*** Opening PROVIDED MATERIAL ***

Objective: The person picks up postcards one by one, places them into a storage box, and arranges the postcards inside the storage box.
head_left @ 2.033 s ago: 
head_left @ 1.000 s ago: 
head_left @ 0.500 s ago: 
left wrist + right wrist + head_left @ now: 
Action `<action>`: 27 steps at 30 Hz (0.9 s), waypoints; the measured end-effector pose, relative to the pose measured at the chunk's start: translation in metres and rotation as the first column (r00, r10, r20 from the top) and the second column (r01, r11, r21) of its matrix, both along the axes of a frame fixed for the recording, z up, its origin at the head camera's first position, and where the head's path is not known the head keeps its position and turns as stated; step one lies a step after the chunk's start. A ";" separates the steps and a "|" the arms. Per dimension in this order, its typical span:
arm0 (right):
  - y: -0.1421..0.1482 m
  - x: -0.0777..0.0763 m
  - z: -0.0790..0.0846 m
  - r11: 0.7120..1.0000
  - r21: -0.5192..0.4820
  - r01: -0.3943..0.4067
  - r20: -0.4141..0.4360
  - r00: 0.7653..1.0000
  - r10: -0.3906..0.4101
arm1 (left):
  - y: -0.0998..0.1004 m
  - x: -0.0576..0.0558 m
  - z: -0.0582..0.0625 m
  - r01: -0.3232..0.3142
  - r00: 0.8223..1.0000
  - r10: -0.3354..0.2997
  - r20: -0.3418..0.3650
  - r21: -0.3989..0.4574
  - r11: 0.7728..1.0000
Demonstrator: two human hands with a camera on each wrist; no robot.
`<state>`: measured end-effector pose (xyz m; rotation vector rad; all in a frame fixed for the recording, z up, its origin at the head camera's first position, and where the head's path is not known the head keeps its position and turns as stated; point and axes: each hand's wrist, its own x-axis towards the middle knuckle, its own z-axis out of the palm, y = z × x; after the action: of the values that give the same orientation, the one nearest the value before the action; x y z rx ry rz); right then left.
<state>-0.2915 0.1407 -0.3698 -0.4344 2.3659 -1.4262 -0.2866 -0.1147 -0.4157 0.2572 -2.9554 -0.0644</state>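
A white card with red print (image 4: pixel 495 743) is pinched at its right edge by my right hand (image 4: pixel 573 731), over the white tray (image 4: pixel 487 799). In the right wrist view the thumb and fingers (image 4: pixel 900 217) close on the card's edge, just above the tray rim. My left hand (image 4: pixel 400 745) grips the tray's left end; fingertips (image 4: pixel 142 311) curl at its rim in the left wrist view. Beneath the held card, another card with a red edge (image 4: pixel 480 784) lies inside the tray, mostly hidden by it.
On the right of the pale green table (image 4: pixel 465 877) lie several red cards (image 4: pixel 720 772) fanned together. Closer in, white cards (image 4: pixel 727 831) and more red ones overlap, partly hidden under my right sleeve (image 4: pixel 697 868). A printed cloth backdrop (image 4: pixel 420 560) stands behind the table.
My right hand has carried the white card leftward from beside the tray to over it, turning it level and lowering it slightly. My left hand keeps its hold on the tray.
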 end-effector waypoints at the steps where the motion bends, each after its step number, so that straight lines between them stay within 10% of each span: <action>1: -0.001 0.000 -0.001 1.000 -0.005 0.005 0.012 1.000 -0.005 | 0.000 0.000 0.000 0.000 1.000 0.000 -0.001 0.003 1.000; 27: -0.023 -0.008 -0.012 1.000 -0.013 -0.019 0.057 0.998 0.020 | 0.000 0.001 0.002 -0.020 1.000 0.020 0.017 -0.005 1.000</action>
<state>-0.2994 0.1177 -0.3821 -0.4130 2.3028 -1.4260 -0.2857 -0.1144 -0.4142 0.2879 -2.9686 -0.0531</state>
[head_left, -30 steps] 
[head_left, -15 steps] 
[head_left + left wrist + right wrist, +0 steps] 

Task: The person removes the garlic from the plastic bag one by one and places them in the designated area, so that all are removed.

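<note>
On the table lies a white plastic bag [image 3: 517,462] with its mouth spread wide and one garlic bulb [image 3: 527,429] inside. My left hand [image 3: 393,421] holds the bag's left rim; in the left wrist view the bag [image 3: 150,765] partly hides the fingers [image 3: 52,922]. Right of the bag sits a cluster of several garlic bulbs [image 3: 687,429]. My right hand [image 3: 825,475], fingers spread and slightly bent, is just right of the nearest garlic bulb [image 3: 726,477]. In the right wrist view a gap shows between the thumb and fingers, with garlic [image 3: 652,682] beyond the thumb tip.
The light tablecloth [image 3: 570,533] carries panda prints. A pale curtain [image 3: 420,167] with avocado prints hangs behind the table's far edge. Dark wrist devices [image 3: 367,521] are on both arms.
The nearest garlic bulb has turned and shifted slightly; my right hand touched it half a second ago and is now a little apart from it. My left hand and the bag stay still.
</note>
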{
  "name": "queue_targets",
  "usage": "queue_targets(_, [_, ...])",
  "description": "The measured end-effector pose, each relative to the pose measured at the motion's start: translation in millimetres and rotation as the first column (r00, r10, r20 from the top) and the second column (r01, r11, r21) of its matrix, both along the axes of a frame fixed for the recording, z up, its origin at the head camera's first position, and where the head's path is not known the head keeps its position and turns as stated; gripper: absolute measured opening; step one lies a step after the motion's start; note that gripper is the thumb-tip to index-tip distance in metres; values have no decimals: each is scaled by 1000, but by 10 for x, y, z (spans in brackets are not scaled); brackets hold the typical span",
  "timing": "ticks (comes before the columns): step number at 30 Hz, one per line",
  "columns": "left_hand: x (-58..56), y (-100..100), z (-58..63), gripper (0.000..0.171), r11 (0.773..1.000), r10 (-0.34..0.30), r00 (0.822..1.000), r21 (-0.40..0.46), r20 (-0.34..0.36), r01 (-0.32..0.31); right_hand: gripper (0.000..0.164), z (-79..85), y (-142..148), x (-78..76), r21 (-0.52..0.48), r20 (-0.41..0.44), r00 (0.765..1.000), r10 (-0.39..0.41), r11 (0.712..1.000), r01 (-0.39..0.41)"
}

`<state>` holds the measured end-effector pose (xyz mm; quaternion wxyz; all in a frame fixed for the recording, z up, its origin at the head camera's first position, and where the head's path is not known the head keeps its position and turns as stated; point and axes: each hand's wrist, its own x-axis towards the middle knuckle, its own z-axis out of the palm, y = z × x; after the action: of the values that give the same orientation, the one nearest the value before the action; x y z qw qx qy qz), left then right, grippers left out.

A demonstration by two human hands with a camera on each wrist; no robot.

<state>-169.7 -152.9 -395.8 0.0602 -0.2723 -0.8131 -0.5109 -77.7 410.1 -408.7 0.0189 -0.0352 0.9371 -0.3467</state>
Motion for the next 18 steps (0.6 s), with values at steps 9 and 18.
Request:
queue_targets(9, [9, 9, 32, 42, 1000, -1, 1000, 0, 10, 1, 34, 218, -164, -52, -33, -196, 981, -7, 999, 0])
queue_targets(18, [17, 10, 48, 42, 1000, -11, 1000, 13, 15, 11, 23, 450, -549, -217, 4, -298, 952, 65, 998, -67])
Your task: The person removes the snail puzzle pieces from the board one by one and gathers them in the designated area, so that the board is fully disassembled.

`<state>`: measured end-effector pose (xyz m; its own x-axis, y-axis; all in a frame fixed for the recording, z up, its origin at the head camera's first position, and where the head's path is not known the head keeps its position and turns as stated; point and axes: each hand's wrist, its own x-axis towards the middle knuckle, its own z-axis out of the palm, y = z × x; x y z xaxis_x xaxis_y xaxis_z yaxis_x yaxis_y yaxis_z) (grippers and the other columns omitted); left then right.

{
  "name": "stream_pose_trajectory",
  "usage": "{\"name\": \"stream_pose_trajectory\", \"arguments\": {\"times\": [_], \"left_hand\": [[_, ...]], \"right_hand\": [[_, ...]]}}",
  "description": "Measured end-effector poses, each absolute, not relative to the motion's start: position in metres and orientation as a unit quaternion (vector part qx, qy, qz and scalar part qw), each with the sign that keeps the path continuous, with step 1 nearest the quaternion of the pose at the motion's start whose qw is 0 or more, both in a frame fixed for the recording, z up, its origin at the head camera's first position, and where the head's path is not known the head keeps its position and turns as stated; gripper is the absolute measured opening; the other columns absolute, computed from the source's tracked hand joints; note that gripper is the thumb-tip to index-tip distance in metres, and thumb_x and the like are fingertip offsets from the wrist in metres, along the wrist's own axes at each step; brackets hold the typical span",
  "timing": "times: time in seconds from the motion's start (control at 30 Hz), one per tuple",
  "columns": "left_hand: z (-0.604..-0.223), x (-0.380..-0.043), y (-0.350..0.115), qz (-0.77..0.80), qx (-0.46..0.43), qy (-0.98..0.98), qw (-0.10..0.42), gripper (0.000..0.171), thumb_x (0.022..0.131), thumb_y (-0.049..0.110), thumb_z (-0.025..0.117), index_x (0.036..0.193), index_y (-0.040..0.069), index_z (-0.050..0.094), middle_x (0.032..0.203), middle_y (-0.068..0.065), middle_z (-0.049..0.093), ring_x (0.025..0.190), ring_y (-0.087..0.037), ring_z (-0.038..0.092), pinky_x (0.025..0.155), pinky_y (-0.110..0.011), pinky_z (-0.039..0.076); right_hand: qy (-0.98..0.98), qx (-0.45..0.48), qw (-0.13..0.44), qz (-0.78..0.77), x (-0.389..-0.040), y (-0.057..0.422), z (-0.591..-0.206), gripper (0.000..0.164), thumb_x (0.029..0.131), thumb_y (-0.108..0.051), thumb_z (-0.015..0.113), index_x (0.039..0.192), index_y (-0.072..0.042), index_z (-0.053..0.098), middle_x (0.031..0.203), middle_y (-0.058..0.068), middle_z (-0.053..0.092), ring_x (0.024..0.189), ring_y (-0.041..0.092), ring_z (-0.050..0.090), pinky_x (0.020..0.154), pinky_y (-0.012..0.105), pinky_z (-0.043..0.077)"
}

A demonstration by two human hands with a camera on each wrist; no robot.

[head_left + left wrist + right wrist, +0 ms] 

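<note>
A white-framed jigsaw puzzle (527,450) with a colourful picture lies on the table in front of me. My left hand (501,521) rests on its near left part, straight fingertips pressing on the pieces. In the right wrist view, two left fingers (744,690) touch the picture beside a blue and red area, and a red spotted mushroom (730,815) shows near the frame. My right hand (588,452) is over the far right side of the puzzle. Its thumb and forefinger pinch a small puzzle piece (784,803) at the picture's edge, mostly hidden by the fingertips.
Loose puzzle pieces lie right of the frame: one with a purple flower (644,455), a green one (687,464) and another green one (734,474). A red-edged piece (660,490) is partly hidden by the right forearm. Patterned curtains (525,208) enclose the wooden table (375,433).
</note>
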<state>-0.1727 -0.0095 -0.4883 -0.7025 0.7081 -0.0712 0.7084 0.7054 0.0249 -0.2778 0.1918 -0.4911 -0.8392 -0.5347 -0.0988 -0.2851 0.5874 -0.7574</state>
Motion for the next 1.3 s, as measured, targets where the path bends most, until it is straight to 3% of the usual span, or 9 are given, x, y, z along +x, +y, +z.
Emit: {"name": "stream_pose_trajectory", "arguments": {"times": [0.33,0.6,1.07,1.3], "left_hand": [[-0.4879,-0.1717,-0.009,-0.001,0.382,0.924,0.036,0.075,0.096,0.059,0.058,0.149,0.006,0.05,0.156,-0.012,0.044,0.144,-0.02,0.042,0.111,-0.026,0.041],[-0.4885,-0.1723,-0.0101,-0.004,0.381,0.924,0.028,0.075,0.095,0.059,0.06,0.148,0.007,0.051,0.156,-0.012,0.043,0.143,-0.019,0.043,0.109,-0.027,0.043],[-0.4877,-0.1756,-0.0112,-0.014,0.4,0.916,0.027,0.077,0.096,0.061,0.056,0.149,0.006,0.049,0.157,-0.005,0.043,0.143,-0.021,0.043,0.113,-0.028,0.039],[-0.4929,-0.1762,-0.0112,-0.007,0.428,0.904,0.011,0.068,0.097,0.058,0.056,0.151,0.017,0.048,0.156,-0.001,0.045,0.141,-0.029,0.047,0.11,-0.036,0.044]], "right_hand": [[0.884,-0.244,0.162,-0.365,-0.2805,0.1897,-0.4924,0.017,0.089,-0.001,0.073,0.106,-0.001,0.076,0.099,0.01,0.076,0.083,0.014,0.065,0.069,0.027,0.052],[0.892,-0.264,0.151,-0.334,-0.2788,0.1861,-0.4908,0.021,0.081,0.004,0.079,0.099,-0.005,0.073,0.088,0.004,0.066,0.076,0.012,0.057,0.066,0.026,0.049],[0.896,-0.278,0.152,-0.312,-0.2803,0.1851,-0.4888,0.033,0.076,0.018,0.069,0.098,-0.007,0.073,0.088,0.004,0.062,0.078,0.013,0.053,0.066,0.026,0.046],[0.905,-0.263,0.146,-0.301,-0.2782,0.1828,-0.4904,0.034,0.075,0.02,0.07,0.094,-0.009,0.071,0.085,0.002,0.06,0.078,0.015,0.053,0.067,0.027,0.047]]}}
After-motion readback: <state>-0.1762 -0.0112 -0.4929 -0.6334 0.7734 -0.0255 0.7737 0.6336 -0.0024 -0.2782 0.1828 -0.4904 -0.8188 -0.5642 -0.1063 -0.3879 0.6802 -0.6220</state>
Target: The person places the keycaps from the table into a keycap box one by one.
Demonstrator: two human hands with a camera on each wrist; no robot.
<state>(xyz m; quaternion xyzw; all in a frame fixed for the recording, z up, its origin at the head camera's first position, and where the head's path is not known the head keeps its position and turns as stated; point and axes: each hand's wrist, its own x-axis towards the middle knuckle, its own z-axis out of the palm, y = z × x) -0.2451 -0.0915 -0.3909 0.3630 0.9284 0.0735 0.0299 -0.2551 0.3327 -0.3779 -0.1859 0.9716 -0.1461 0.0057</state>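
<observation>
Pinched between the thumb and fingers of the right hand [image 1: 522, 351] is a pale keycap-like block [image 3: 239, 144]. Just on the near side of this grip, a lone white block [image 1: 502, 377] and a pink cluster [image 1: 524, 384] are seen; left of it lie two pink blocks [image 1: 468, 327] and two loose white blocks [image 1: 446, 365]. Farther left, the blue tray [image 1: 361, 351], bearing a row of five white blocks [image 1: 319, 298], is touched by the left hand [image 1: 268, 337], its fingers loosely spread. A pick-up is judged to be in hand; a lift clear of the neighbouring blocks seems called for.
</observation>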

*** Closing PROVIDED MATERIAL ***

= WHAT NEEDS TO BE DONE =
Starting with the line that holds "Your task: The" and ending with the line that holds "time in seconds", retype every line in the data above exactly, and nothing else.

= EXERCISE SOLUTION =
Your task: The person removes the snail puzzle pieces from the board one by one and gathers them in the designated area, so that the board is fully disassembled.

`<state>`: measured end-effector pose (xyz m; its own x-axis, y-axis; all in a frame fixed for the recording, z up, its origin at the head camera's first position, and where the head's path is not known the head keeps its position and turns as stated; point and axes: each hand's wrist, its own x-axis towards the middle knuckle, its own z-axis out of the palm, y = z × x; x y z xaxis_x xaxis_y xaxis_z yaxis_x yaxis_y yaxis_z) (grippers and the other columns omitted); left then right.

{
  "name": "stream_pose_trajectory",
  "usage": "{\"name\": \"stream_pose_trajectory\", \"arguments\": {\"times\": [_], \"left_hand\": [[_, ...]], \"right_hand\": [[_, ...]]}}",
  "description": "Measured end-effector poses, each absolute, not relative to the motion's start: position in metres and orientation as a unit quaternion (vector part qx, qy, qz and scalar part qw), each with the sign that keeps the path continuous, with step 1 nearest the quaternion of the pose at the motion's start whose qw is 0 or more, both in a frame fixed for the recording, z up, its origin at the head camera's first position, and where the head's path is not known the head keeps its position and turns as stated; gripper is the absolute measured opening; the other columns absolute, computed from the source's tracked hand joints; note that gripper is the thumb-tip to index-tip distance in metres, and thumb_x and the like are fingertip offsets from the wrist in metres, along the wrist's own axes at each step; brackets hold the typical span",
  "timing": "times: time in seconds from the motion's start (control at 30 Hz), one per tuple",

There's no more to the output.